### Task directions
Would you repeat exactly the part of the listing below that runs from the line containing "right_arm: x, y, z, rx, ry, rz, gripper" down to the line containing "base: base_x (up", inclusive, and nothing else?

### Supplied information

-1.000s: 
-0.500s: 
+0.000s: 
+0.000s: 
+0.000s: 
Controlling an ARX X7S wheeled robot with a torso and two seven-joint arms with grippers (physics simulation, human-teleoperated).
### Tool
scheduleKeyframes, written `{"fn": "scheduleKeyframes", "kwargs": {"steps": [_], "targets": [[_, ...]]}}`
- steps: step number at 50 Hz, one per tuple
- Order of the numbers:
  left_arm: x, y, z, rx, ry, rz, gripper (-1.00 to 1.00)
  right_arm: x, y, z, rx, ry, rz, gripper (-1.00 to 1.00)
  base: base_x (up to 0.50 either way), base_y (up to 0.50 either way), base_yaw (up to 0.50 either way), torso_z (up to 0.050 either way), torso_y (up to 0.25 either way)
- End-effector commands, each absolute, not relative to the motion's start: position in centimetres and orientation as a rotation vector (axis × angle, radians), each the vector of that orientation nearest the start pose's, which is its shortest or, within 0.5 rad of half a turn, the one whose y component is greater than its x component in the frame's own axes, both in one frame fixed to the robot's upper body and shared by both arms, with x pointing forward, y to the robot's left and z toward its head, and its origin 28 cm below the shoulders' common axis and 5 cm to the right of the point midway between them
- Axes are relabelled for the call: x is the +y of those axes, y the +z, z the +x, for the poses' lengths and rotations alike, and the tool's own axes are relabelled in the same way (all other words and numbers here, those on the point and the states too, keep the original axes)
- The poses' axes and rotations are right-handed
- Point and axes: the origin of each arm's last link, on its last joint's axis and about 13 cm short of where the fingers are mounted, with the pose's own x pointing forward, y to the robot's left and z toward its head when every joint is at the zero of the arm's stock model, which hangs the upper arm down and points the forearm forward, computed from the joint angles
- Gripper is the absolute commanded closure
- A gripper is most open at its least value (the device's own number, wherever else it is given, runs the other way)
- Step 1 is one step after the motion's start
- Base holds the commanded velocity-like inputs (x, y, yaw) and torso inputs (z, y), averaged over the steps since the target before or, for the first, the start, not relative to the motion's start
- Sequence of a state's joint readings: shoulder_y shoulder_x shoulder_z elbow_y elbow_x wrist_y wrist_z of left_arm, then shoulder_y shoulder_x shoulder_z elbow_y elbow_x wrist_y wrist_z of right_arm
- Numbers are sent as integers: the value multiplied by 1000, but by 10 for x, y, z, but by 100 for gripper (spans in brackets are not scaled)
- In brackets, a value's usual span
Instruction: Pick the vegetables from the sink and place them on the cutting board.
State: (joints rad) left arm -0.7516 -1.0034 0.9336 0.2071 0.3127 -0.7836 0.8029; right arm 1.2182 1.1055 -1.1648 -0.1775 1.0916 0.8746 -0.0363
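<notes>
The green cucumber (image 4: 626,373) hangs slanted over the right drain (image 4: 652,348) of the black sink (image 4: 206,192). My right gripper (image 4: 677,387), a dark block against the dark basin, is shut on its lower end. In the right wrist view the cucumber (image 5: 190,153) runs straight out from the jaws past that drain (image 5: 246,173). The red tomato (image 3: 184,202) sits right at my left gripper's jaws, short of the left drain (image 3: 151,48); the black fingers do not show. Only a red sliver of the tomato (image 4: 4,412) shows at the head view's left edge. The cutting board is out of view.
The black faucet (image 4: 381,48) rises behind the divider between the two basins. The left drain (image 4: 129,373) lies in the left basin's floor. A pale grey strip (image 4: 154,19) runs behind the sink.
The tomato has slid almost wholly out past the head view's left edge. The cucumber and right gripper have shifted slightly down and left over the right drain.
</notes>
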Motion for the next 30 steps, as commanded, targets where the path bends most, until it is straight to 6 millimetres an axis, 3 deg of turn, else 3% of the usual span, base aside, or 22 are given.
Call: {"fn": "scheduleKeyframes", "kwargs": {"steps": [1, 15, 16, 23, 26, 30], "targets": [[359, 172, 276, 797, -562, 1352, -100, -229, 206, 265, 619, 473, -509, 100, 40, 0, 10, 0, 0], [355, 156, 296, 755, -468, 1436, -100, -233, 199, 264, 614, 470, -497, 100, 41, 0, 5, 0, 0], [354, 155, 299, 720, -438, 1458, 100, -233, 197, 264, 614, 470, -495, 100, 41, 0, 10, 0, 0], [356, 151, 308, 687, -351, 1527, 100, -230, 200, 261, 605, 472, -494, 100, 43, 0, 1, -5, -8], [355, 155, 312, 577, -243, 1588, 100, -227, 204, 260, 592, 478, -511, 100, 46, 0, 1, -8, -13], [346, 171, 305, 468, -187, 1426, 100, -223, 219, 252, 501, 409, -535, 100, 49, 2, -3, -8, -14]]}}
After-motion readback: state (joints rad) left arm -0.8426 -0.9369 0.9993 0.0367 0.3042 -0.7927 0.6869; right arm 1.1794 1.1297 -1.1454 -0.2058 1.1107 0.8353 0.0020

### Written response
  right_arm: x, y, z, rx, ry, rz, gripper (-1.00 to 1.00)
  base: base_x (up to 0.50 either way), base_y (up to 0.50 either way), base_yaw (up to 0.50 either way), torso_z (up to 0.050 either way), torso_y (up to 0.25 either way)

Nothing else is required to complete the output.